=== What is being asked ===
Nothing but the lines below between the line holding "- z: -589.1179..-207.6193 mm" and the line holding "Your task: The", inclusive, should appear in the answer, each set down exactly.

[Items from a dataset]

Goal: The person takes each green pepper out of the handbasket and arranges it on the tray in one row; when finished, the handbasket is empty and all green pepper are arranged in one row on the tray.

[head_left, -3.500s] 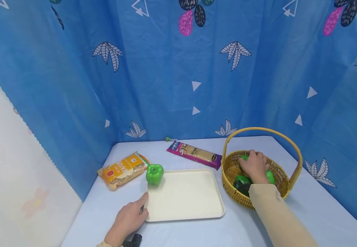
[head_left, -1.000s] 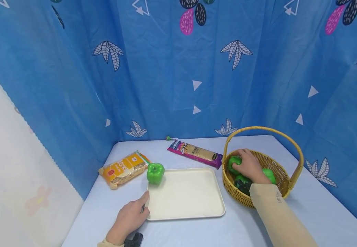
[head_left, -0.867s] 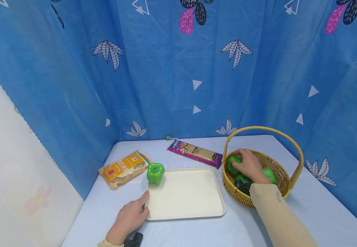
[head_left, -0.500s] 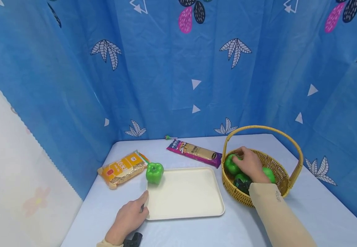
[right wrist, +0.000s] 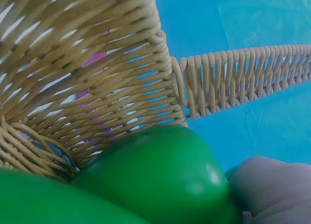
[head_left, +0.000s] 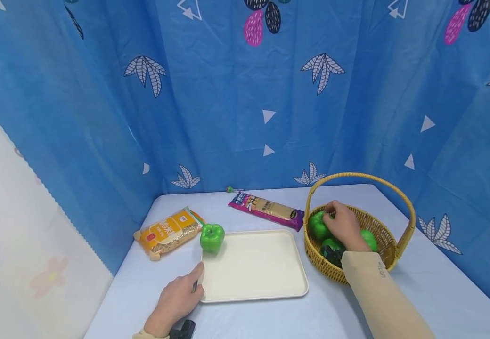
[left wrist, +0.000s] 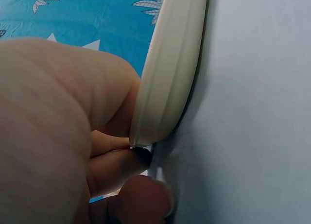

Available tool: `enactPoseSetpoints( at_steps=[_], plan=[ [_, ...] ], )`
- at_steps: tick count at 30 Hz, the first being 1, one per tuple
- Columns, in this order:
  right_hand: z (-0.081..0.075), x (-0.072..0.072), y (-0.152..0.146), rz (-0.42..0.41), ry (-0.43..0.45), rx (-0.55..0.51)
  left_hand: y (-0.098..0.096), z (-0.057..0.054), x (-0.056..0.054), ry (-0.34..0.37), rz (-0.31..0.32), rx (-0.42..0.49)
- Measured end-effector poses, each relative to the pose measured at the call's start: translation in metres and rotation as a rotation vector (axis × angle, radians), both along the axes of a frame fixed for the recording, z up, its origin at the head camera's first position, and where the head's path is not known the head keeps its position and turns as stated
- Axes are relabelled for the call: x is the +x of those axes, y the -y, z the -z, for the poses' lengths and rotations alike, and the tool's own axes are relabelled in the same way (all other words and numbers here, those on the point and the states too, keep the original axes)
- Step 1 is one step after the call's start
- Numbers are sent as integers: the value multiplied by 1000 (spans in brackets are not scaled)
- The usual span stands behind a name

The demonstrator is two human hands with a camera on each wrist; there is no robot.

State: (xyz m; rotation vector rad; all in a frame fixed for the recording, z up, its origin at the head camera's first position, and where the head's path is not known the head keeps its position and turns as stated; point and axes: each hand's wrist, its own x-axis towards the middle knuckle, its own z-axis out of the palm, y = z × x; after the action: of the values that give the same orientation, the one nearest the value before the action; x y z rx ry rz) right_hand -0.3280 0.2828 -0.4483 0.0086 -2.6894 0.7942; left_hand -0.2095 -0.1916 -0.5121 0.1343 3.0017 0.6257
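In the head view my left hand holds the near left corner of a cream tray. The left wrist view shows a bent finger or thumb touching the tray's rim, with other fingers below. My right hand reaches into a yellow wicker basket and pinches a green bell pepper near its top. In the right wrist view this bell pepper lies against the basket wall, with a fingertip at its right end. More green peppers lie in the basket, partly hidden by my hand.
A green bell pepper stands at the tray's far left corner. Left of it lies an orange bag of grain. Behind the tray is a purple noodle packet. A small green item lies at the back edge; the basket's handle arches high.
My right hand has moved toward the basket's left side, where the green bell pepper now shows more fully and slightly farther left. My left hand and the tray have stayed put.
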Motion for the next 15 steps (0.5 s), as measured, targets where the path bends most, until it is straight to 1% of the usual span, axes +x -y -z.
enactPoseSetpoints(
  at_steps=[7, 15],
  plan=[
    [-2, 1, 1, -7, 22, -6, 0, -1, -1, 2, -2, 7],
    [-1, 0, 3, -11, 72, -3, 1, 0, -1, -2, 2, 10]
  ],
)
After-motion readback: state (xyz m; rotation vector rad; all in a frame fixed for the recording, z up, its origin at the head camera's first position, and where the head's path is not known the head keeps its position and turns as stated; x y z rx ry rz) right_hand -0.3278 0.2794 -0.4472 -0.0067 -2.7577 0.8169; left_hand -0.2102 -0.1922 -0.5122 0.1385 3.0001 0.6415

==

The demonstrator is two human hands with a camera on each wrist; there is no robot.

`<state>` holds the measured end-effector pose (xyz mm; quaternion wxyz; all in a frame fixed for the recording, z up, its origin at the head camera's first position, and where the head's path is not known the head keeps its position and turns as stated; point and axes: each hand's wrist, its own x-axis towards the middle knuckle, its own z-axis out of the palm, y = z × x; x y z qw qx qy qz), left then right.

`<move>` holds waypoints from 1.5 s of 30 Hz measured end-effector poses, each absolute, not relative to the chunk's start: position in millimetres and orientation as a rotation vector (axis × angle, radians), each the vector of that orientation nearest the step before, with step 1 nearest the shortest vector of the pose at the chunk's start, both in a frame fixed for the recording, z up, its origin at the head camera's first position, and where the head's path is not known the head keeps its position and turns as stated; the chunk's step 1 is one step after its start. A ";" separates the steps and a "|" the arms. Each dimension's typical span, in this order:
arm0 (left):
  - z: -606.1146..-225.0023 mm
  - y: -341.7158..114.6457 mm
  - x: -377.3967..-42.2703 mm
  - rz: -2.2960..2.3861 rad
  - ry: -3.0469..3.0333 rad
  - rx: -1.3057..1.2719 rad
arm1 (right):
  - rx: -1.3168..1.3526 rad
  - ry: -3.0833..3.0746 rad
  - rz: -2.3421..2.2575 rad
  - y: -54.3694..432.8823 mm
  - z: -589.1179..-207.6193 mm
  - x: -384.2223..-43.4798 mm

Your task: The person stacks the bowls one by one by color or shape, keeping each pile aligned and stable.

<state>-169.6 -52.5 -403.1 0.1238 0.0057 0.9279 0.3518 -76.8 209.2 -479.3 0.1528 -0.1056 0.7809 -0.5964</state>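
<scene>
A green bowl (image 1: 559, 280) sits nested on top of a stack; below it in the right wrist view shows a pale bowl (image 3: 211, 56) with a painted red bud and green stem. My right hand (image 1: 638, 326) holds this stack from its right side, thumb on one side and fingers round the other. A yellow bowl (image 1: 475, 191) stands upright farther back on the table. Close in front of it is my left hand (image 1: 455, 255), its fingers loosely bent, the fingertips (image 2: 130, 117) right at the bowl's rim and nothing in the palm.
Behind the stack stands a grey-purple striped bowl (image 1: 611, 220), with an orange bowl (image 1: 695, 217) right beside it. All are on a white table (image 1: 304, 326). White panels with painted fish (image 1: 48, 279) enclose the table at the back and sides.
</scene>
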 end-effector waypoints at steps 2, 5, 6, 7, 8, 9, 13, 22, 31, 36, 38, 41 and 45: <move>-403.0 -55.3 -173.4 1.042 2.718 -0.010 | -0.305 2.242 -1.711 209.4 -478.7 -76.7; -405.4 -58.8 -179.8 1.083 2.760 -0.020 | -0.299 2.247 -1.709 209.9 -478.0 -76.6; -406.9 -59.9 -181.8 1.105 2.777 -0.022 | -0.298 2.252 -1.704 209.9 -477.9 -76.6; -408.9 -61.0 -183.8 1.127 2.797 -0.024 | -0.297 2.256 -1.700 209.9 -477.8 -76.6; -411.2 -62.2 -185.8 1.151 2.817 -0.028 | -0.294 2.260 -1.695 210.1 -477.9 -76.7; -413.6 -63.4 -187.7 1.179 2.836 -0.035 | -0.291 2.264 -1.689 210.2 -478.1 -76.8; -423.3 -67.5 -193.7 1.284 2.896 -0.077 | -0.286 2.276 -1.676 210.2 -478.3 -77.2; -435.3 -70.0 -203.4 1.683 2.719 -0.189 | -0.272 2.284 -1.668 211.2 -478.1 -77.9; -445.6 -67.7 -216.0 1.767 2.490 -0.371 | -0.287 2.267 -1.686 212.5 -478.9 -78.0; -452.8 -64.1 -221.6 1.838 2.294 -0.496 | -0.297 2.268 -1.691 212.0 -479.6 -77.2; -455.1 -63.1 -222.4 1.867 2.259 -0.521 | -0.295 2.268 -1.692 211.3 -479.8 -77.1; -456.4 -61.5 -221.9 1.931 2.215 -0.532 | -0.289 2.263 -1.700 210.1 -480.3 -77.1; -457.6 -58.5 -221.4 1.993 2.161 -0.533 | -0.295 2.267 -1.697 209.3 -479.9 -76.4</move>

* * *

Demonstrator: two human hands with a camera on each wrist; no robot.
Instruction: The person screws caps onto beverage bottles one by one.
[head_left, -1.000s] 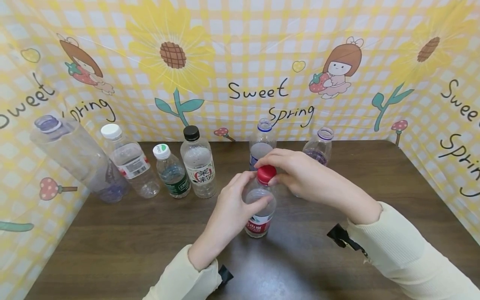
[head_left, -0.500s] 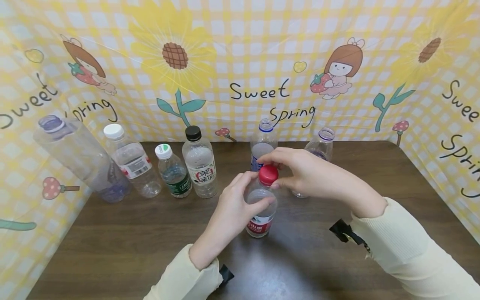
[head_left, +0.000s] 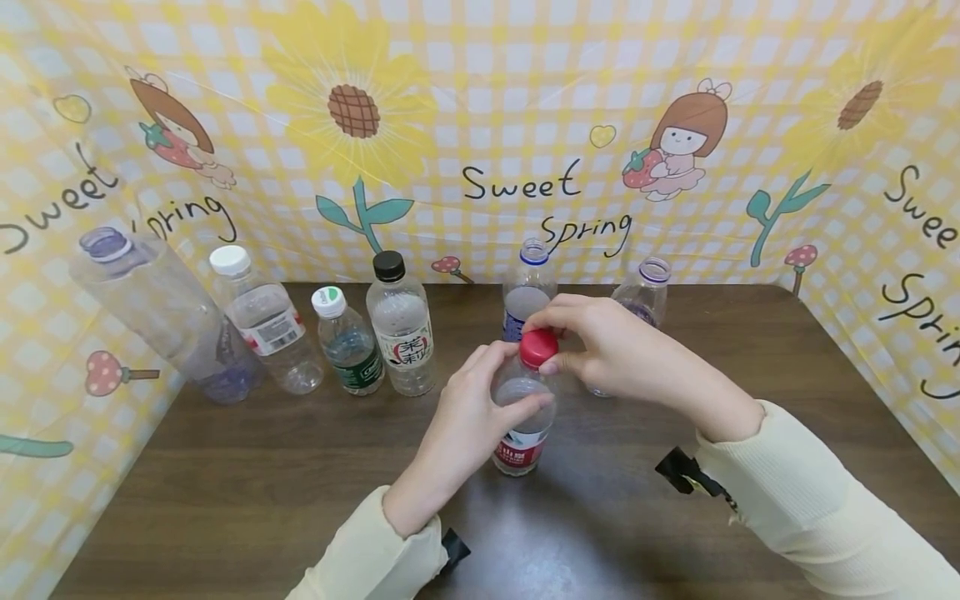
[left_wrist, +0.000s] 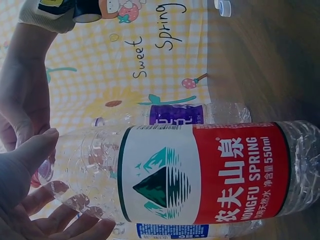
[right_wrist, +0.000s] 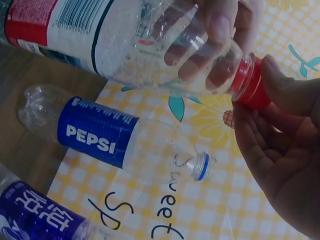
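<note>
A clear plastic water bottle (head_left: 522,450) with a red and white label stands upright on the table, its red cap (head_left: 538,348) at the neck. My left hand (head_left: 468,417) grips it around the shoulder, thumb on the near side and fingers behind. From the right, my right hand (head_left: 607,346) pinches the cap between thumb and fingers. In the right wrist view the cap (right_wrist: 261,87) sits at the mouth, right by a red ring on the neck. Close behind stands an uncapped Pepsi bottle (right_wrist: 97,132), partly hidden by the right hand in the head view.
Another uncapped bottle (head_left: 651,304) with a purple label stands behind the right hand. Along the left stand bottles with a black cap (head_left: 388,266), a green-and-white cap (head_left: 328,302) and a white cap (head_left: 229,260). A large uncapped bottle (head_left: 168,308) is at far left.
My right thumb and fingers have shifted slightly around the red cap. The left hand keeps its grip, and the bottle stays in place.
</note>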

=== Task result ===
  - z: -589.1179..-207.6193 mm
  - x: -384.2223..-43.4798 mm

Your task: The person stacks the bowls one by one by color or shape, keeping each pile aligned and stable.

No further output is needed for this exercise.